Each of the records that follow needs an exact reproduction.

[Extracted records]
*-*-*

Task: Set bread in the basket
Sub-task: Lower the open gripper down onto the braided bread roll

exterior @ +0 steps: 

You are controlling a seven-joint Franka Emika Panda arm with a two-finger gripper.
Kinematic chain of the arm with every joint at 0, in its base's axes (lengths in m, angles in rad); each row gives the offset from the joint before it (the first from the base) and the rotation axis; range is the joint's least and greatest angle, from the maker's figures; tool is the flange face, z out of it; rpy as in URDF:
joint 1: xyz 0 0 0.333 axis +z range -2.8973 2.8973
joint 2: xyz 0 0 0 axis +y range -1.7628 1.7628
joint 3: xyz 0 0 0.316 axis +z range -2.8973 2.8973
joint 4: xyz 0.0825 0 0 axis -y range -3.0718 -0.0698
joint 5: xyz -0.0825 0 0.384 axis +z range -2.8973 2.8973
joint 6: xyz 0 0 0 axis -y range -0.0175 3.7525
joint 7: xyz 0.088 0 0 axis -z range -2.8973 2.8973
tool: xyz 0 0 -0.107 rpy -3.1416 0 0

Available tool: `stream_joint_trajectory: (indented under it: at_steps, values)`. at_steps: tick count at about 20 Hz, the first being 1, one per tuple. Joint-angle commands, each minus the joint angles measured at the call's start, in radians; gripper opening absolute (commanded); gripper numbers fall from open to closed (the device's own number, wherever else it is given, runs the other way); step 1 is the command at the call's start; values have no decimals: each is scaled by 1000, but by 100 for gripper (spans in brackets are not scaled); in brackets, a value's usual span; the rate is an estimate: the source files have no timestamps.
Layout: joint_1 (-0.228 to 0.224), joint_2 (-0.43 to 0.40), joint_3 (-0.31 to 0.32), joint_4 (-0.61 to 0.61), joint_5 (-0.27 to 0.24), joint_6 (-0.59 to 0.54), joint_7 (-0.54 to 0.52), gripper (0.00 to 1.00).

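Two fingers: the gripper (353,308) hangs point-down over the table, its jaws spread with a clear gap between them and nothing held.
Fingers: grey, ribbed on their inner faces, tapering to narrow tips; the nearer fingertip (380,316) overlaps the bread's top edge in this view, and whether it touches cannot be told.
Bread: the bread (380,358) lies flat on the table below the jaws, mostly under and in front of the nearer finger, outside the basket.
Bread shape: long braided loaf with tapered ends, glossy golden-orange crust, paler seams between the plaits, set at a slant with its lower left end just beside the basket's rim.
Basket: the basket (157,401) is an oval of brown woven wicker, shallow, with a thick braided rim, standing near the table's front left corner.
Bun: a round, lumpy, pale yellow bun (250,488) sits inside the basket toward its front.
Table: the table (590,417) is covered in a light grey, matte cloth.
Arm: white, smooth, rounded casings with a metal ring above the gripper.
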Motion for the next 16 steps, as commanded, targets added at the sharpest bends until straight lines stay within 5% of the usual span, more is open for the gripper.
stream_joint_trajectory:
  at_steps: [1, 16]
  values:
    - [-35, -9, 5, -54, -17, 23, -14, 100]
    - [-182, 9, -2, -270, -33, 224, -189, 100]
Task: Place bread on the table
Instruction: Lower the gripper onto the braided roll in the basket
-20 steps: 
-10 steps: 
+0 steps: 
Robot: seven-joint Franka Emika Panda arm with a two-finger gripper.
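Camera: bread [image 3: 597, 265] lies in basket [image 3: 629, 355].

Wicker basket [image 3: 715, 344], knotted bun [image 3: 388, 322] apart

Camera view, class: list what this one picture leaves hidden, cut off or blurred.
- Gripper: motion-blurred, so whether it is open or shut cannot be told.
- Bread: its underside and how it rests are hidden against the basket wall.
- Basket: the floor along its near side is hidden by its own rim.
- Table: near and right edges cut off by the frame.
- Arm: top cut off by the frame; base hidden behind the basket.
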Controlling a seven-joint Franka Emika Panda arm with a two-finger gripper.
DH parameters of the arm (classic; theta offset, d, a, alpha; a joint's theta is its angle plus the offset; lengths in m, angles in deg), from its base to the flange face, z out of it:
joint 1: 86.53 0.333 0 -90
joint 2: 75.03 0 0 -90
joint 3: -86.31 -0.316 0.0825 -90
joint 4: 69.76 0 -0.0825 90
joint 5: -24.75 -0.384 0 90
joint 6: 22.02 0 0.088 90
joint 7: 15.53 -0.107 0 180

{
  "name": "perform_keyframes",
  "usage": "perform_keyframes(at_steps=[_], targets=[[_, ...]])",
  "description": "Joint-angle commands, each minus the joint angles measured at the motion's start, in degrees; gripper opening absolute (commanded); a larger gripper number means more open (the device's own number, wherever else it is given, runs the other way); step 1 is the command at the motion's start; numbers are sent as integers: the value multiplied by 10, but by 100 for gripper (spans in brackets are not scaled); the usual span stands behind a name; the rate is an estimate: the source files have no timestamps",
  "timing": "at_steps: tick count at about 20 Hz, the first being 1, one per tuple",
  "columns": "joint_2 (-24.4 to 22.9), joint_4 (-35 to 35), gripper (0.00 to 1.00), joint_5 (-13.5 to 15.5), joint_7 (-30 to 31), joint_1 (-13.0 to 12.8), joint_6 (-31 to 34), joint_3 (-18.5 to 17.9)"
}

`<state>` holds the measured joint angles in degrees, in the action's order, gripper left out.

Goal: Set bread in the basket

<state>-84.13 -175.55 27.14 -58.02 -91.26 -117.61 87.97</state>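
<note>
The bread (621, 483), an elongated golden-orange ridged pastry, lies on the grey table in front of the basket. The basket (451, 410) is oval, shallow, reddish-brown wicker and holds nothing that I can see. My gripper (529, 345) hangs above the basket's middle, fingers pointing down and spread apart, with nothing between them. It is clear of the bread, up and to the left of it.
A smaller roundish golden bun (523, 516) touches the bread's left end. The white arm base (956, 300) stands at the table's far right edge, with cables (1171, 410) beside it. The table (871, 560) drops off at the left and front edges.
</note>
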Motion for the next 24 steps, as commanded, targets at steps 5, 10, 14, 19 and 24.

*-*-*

**RESULT:**
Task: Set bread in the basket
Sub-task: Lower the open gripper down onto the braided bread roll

exterior @ +0 steps: 

You are controlling a seven-joint Franka Emika Panda arm with a two-finger gripper.
Kinematic chain of the arm with every joint at 0, in its base's axes (lengths in m, angles in rad); each row gives the offset from the joint before it (the first from the base) and the rotation axis; range is the joint's least and greatest angle, from the maker's figures; tool is the flange face, z out of it; rpy as in URDF:
joint 1: xyz 0 0 0.333 axis +z range -2.8973 2.8973
joint 2: xyz 0 0 0 axis +y range -1.7628 1.7628
joint 3: xyz 0 0 0.316 axis +z range -2.8973 2.8973
joint 4: xyz 0.0825 0 0 axis -y range -3.0718 -0.0698
joint 5: xyz -0.0825 0 0.384 axis +z range -2.8973 2.8973
joint 6: xyz 0 0 0 axis -y range -0.0175 3.7525
joint 7: xyz 0.088 0 0 axis -z range -2.8973 2.8973
tool: xyz 0 0 -0.107 rpy -3.1416 0 0

Available tool: `stream_joint_trajectory: (indented under it: at_steps, values)`. at_steps: tick count at about 20 Hz, the first being 1, one per tuple. Joint-angle commands, each minus the joint angles measured at the call's start, in radians; gripper opening absolute (commanded); gripper numbers fall from open to closed (the device's own number, wherever else it is given, runs the other way); step 1 is the command at the call's start; values have no decimals: each is scaled by 1000, but by 100 for gripper (spans in brackets are not scaled); in brackets, a value's usual span; the rate is an estimate: the source files have no timestamps.
Layout: joint_1 (-0.228 to 0.224), joint_2 (-0.43 to 0.40), joint_3 (-0.31 to 0.32), joint_4 (-0.61 to 0.61), joint_5 (-0.27 to 0.24), joint_6 (-0.59 to 0.54), joint_7 (-0.54 to 0.52), gripper (0.00 to 1.00).

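Two fingers: the gripper (353,308) hangs point-down over the table, its jaws spread with a clear gap between them and nothing held.
Fingers: grey, ribbed on their inner faces, tapering to narrow tips; the nearer fingertip (380,316) overlaps the bread's top edge in this view, and whether it touches cannot be told.
Bread: the bread (380,358) lies flat on the table below the jaws, mostly under and in front of the nearer finger, outside the basket.
Bread shape: long braided loaf with tapered ends, glossy golden-orange crust, paler seams between the plaits, set at a slant with its lower left end just beside the basket's rim.
Basket: the basket (157,401) is an oval of brown woven wicker, shallow, with a thick braided rim, standing near the table's front left corner.
Bun: a round, lumpy, pale yellow bun (250,488) sits inside the basket toward its front.
Table: the table (590,417) is covered in a light grey, matte cloth.
Arm: white, smooth, rounded casings with a metal ring above the gripper.
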Motion for the next 16 steps, as commanded, targets added at the sharpest bends until straight lines stay within 5% of the usual span, more is open for the gripper.
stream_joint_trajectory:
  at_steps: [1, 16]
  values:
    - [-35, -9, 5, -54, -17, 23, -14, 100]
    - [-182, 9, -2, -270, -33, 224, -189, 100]
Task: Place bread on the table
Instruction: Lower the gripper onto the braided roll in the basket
-20 steps: 
-10 steps: 
+0 steps: 
Robot: seven-joint Franka Emika Panda arm with a two-finger gripper.
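Camera: bread [image 3: 597, 265] lies in basket [image 3: 629, 355].

Wicker basket [image 3: 715, 344], knotted bun [image 3: 388, 322] apart

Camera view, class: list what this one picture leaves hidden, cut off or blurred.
- Gripper: motion-blurred, so whether it is open or shut cannot be told.
- Bread: its underside and how it rests are hidden against the basket wall.
- Basket: the floor along its near side is hidden by its own rim.
- Table: near and right edges cut off by the frame.
- Arm: top cut off by the frame; base hidden behind the basket.
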Controlling a seven-joint Franka Emika Panda arm with a two-finger gripper.
DH parameters of the arm (classic; theta offset, d, a, alpha; a joint's theta is its angle plus the offset; lengths in m, angles in deg), from its base to the flange face, z out of it:
joint 1: 86.53 0.333 0 -90
joint 2: 75.03 0 0 -90
joint 3: -86.31 -0.316 0.0825 -90
joint 4: 69.76 0 -0.0825 90
joint 5: -24.75 -0.384 0 90
joint 6: 22.02 0 0.088 90
joint 7: 15.53 -0.107 0 180

{
  "name": "perform_keyframes",
  "usage": "perform_keyframes(at_steps=[_], targets=[[_, ...]])",
  "description": "Joint-angle commands, each minus the joint angles measured at the motion's start, in degrees; gripper opening absolute (commanded); a larger gripper number means more open (the device's own number, wherever else it is given, runs the other way); step 1 is the command at the motion's start; numbers are sent as integers: the value multiplied by 10, but by 100 for gripper (spans in brackets are not scaled); the usual span stands behind a name; the rate is an estimate: the source files have no timestamps",
  "timing": "at_steps: tick count at about 20 Hz, the first being 1, one per tuple",
  "columns": "joint_2 (-24.4 to 22.9), joint_4 (-35 to 35), gripper (0.00 to 1.00), joint_5 (-13.5 to 15.5), joint_7 (-30 to 31), joint_1 (-13.0 to 12.8), joint_6 (-31 to 34), joint_3 (-18.5 to 17.9)"
}

`<state>` holds the measured joint angles in degrees, in the action's order, gripper left out.

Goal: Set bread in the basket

<state>-84.13 -175.55 27.14 -58.02 -91.26 -117.61 87.97</state>
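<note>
The bread (621, 483), an elongated golden-orange ridged pastry, lies on the grey table in front of the basket. The basket (451, 410) is oval, shallow, reddish-brown wicker and holds nothing that I can see. My gripper (529, 345) hangs above the basket's middle, fingers pointing down and spread apart, with nothing between them. It is clear of the bread, up and to the left of it.
A smaller roundish golden bun (523, 516) touches the bread's left end. The white arm base (956, 300) stands at the table's far right edge, with cables (1171, 410) beside it. The table (871, 560) drops off at the left and front edges.
</note>
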Motion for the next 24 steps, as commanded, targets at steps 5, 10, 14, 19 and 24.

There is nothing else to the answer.